In a series of tweets posted early Friday evening, Twitter’s official “Twitter Safety” account said it would stop punishing the Post for having violated its original policy, which was updated recently after backlash erupted over its censorship.

“Our policies are living documents. We’re willing to update and adjust them when we encounter new scenarios or receive important feedback from the public. One such example is the recent change to our Hacked Materials Policy and its impact on accounts like the New York Post,” the social media network wrote.

“In response, we’re updating our practice of not retroactively overturning prior enforcement. Decisions made under policies that are subsequently changed & published can now be appealed if the account at issue is a driver of that change. We believe this is fair and appropriate.”

In other words, the Post is now free to tweet again.

View the tweets below:

The standoff began when the Post, a 218-year-old news outlet, published six tweets on Oct. 14 that linked to a story containing bombshell allegations about Democrat presidential nominee Joe Biden and his youngest son, Hunter.

The allegations were based on emails, photos and videos found on a laptop that had allegedly been owned by Hunter. In response to pressure from the Democrat Party and its media allies, Twitter promptly suspended the New York Post’s account and began blocking all other users from linking to and sharing the Post’s reporting.

Twitter’s censorship of the Post’s reporting triggered massive cries of censorship from conservative critics and provoked congressional Republicans into subpoenaing Twitter CEO Jack Dorsey to testify before the Senate Commerce Committee.

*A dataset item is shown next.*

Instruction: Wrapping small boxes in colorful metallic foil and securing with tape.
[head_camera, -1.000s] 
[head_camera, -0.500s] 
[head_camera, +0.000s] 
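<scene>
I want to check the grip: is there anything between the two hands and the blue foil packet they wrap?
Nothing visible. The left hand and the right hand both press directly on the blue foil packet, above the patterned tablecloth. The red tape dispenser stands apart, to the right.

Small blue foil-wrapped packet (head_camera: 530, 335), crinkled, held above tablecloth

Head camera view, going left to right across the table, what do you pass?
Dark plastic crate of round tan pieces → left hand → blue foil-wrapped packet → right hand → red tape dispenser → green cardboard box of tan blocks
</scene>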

The backlash eventually led to Twitter relenting a day later by adjusting its “Hacked Materials Policy.” The social media network still maintained that the content shared by the Post was “hacked content” but decided it would “no longer remove hacked content unless it is directly shared by hackers or those acting in concert with them.”

Look:

However, Twitter refused to outright roll back the Post’s suspension. Instead, the network demanded that the paper abide by its original policy by voluntarily removing the tweets that had triggered its suspension in the first place.

This move triggered another round of recriminations, with critics describing the rationale behind Twitter’s decision as “half-cocked nonsense.”

Look:

Note how the critics also bashed the mainstream media for their glaring lack of interest not only in Twitter’s censorship of the free press, but also in the Post’s reporting, which has since been corroborated by multiple sources.

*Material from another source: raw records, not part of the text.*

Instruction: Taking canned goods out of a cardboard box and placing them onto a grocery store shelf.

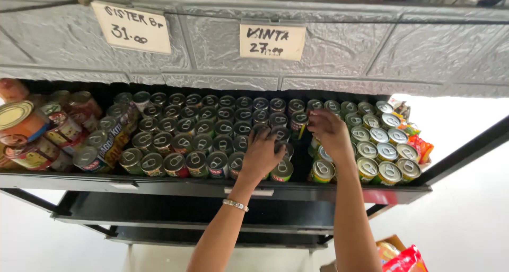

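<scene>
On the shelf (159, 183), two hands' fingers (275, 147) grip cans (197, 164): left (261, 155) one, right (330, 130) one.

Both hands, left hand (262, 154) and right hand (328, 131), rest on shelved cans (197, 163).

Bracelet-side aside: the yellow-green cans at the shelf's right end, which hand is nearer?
Right. The right hand reaches among cans just left of the yellow-green cans; the left hand rests on the central cans, farther left.
</scene>
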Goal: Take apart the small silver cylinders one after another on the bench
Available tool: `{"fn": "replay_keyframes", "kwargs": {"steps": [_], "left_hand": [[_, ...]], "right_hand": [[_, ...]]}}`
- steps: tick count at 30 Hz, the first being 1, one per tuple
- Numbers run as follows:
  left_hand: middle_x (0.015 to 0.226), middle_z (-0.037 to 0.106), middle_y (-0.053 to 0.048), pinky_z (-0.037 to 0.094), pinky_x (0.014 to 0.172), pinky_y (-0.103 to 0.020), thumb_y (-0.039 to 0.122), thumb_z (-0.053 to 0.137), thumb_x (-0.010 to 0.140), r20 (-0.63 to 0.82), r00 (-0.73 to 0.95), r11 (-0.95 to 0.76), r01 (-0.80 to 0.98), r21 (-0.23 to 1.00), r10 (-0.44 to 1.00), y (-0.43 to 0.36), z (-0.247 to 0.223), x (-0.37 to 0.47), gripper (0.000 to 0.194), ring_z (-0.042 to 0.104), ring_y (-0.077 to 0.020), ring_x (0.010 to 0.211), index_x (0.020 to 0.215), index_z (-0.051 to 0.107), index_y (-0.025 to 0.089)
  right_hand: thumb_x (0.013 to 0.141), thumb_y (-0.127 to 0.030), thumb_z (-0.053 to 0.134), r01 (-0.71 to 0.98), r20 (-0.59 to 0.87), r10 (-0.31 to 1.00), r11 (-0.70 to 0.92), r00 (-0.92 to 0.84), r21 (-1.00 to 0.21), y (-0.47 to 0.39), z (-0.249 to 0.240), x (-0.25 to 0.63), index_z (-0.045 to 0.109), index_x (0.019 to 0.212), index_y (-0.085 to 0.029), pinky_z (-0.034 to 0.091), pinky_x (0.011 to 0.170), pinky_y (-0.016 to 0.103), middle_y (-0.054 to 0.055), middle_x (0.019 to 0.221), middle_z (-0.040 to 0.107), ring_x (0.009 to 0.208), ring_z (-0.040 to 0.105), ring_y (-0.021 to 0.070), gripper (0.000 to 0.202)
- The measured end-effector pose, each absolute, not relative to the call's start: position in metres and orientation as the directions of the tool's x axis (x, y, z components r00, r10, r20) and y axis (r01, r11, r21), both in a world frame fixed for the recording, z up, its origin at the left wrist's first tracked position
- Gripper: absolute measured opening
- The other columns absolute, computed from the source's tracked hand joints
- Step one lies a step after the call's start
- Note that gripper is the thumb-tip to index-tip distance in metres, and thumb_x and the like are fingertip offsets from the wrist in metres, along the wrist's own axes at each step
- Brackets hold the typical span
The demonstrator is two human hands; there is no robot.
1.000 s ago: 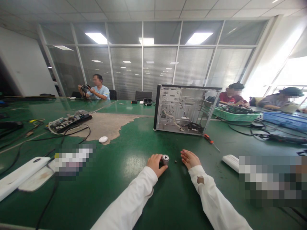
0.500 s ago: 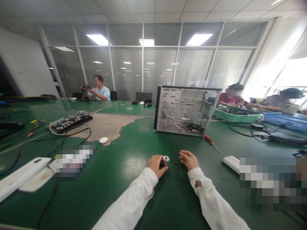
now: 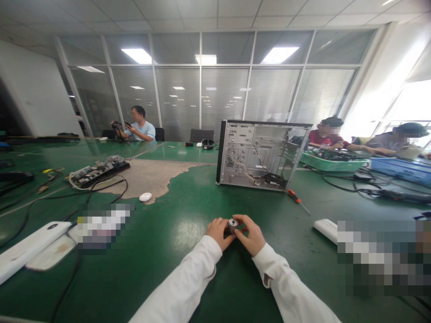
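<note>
Metal cylinder: small, silvery (image 3: 232,225), upright on the green table (image 3: 188,278), straight ahead at your twelve o'clock, between your hands; its top face, with a dark centre hole, was visible.
Left hand: yours (image 3: 218,232), curled narrow around the cylinder's nine o'clock side, thumb towards you.
Right hand: yours (image 3: 252,234), thumb and fingers closed on its three o'clock side; the fingertips on the far side were partly hidden.
Computer case: open-sided (image 3: 264,154), standing at one o'clock of the cylinder, loose cables inside.
Screwdriver: orange-handled (image 3: 294,196), lying at two o'clock, handle near the case's lower corner, shaft slanting back towards you.
White disc: small, round (image 3: 145,197), at ten o'clock, by the edge of a bare patch (image 3: 144,175) in the table's green surface.
Circuit assembly: boards in a dark tray (image 3: 99,172), farther out at ten o'clock, black cable beside it.
Green basket: full of cables (image 3: 333,164), past the screwdriver at two o'clock, blue basket (image 3: 400,169) to its right.
Person: blue shirt (image 3: 146,130), seated at eleven o'clock, hands raised around a dark object.
</note>
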State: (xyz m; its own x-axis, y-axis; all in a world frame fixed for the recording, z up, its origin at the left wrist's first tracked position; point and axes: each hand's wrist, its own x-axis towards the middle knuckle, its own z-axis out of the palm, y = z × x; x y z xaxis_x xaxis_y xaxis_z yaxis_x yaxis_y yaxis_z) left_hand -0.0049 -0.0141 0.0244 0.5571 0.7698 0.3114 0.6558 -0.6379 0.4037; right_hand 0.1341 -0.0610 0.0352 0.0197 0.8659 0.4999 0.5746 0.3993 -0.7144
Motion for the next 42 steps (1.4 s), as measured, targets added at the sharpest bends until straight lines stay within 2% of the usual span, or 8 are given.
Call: {"fn": "replay_keyframes", "kwargs": {"steps": [15, 19, 22, 27, 32, 35, 37, 42], "left_hand": [[0.089, 0.049, -0.003, 0.036, 0.075, -0.032, 0.037, 0.051, 0.066, 0.31, 0.562, -0.642, 0.665, 0.381, 0.767, -0.013, 0.021, -0.005, 0.035, 0.044, -0.0198, 0.087, 0.096, 0.048, 0.022], [0.091, 0.049, -0.003, 0.037, 0.074, -0.031, 0.029, 0.053, 0.062, 0.327, 0.579, -0.665, 0.656, 0.358, 0.747, -0.013, 0.021, -0.005, 0.035, 0.044, -0.0199, 0.087, 0.096, 0.048, 0.021], [0.088, 0.051, -0.003, 0.038, 0.072, -0.03, 0.021, 0.051, 0.06, 0.333, 0.602, -0.688, 0.637, 0.347, 0.726, -0.012, 0.022, -0.005, 0.03, 0.045, -0.0193, 0.085, 0.09, 0.05, 0.019], [0.081, 0.056, -0.002, 0.039, 0.072, -0.029, 0.013, 0.047, 0.06, 0.315, 0.641, -0.71, 0.58, 0.4, 0.7, -0.01, 0.022, -0.004, 0.024, 0.048, -0.0175, 0.081, 0.081, 0.055, 0.019], [0.079, 0.06, 0.0, 0.039, 0.075, -0.03, 0.011, 0.046, 0.061, 0.324, 0.67, -0.732, 0.515, 0.445, 0.668, -0.011, 0.023, -0.003, 0.03, 0.05, -0.0165, 0.081, 0.087, 0.057, 0.021], [0.077, 0.061, 0.0, 0.039, 0.075, -0.029, 0.011, 0.045, 0.063, 0.328, 0.677, -0.738, 0.5, 0.452, 0.659, -0.011, 0.023, -0.002, 0.029, 0.05, -0.0158, 0.08, 0.086, 0.058, 0.021], [0.077, 0.061, 0.0, 0.039, 0.074, -0.029, 0.011, 0.045, 0.064, 0.326, 0.673, -0.734, 0.503, 0.457, 0.664, -0.011, 0.024, -0.001, 0.027, 0.051, -0.0154, 0.079, 0.085, 0.058, 0.021], [0.078, 0.061, 0.0, 0.039, 0.075, -0.029, 0.011, 0.044, 0.065, 0.306, 0.67, -0.721, 0.516, 0.462, 0.676, -0.011, 0.026, -0.001, 0.026, 0.051, -0.0151, 0.08, 0.085, 0.059, 0.021]], "right_hand": [[0.063, -0.014, 0.046, 0.617, 0.511, 0.859, 0.413, -0.021, -0.67, -0.06, 0.032, 0.136, 0.046, 0.102, -0.02, 0.046, 0.058, 0.026, 0.005, 0.094, 0.053, 0.081, 0.051, 0.0158, 0.04], [0.064, -0.016, 0.047, 0.638, 0.516, 0.856, 0.413, -0.029, -0.65, -0.059, 0.03, 0.136, 0.046, 0.104, -0.02, 0.046, 0.058, 0.026, 0.006, 0.094, 0.053, 0.081, 0.052, 0.0163, 0.04], [0.065, -0.018, 0.048, 0.663, 0.516, 0.856, 0.406, -0.034, -0.629, -0.059, 0.027, 0.136, 0.045, 0.105, -0.02, 0.047, 0.063, 0.029, 0.006, 0.096, 0.054, 0.085, 0.052, 0.0177, 0.04], [0.067, -0.023, 0.048, 0.715, 0.491, 0.868, 0.385, -0.067, -0.583, -0.063, 0.027, 0.136, 0.044, 0.106, -0.019, 0.041, 0.081, 0.034, 0.007, 0.101, 0.054, 0.095, 0.05, 0.0186, 0.039], [0.07, -0.024, 0.046, 0.771, 0.457, 0.889, 0.318, -0.04, -0.552, -0.09, 0.032, 0.143, 0.039, 0.111, -0.018, 0.041, 0.082, 0.033, 0.007, 0.102, 0.053, 0.094, 0.051, 0.0179, 0.042], [0.071, -0.028, 0.045, 0.811, 0.448, 0.894, 0.254, 0.011, -0.527, -0.12, 0.031, 0.158, 0.037, 0.113, -0.019, 0.043, 0.077, 0.03, 0.006, 0.099, 0.055, 0.088, 0.053, 0.0166, 0.044], [0.072, -0.033, 0.044, 0.844, 0.481, 0.871, 0.178, 0.105, -0.506, -0.143, 0.026, 0.173, 0.039, 0.112, -0.019, 0.044, 0.075, 0.029, 0.007, 0.098, 0.055, 0.085, 0.054, 0.0165, 0.043], [0.067, -0.051, 0.044, 0.866, 0.574, 0.694, -0.147, 0.435, -0.478, -0.202, 0.009, 0.221, 0.046, 0.102, -0.02, 0.046, 0.067, 0.03, 0.006, 0.092, 0.057, 0.076, 0.056, 0.0182, 0.047]]}}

Perhaps the worst offenders were the “journalists” at CNN. Brian Stelter, who cries foul about “attacks on the media” whenever President Donald Trump says a single mean word about the press, was nowhere to be found.

Meanwhile, Jake Tapper was adamant that the proper solution to the crisis was for the Post to simply bend the knee and remove its original tweets, despite the outlet having done nothing wrong.

Though the crisis is now resolved, the anger hasn’t abated — neither toward Twitter over its censorship of legitimate reporting, nor toward the media for their tacit endorsement of censorship of reporting that doesn’t benefit their clear-cut ideological bent.

The lingering anger toward Twitter has been particularly visceral.

Look:

“Charges” as in criminal charges …

In related news, Twitter’s stock price plummeted by over 20 percent Friday morning after it posted a large slump in daily active users.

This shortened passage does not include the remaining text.